SOURCE MATERIAL:

►

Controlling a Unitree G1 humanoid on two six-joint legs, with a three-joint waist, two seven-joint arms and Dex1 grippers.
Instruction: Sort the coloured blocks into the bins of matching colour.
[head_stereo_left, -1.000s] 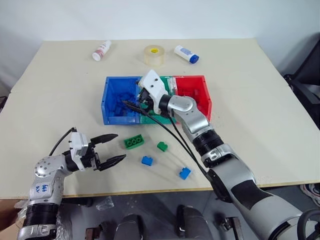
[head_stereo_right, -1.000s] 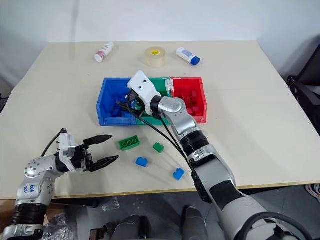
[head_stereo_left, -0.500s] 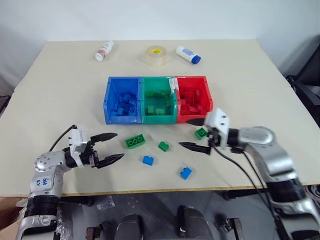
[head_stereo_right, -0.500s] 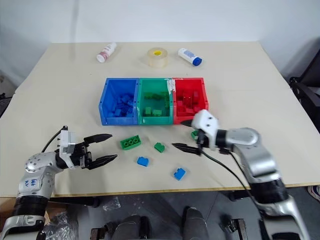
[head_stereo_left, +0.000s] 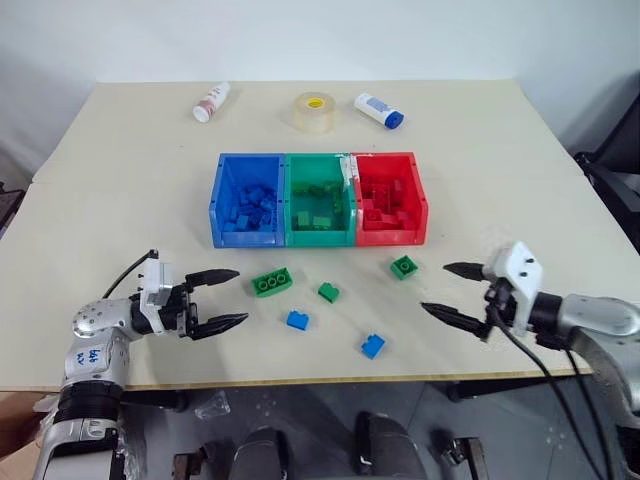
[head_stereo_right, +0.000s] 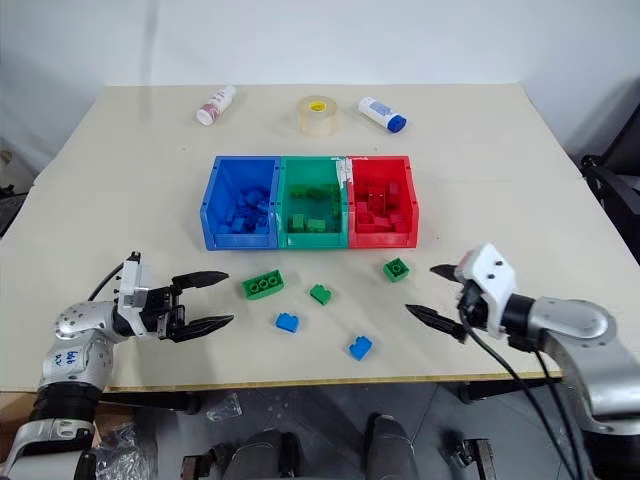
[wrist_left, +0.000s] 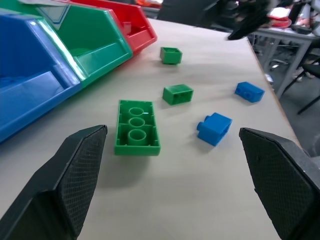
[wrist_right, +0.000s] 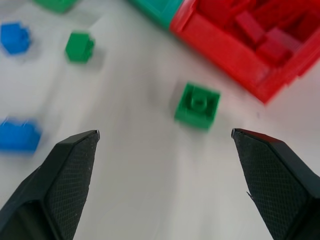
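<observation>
Five bricks lie loose on the tabletop between the bins and the near edge: a long green brick, a small green brick beside it, another small green brick just in front of the red bin, and two blue bricks nearer the front edge. They sit well apart from one another, which leaves room for fingers to come down around each.

The three joined bins stand mid-table, blue bin, green bin and red in a row, each already holding bricks of its own colour, so the sorting looks well along with only these five left.

The left gripper hovers low over the near left part of the tabletop, jaws spread wide and holding nothing, aimed at the long green brick, likely its next pick. The right gripper hangs over the near right part, also spread and empty, facing the small green brick by the red bin.

At the far edge lie two small white bottles and a tape roll, clear of the work. The bare stretches at both ends of the table give the arms open room.
</observation>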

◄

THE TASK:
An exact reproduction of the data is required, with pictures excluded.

SOLUTION BELOW:
Controlling a Unitree G1 humanoid on two six-joint legs, with a three-joint waist, two seven-joint arms and Dex1 grippers.
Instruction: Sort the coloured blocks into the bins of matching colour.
[head_stereo_left, -1.000s] 
[head_stereo_right, -1.000s] 
[head_stereo_left, -0.500s] 
[head_stereo_right, -0.500s] 
[head_stereo_left, +0.000s] 
[head_stereo_right, +0.000s] 
[wrist_left, +0.000s] 
[wrist_right, +0.000s] 
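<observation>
Five bricks lie loose on the tabletop between the bins and the near edge: a long green brick, a small green brick beside it, another small green brick just in front of the red bin, and two blue bricks nearer the front edge. They sit well apart from one another, which leaves room for fingers to come down around each.

The three joined bins stand mid-table, blue bin, green bin and red in a row, each already holding bricks of its own colour, so the sorting looks well along with only these five left.

The left gripper hovers low over the near left part of the tabletop, jaws spread wide and holding nothing, aimed at the long green brick, likely its next pick. The right gripper hangs over the near right part, also spread and empty, facing the small green brick by the red bin.

At the far edge lie two small white bottles and a tape roll, clear of the work. The bare stretches at both ends of the table give the arms open room.
</observation>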

The work is done, and the output is complete.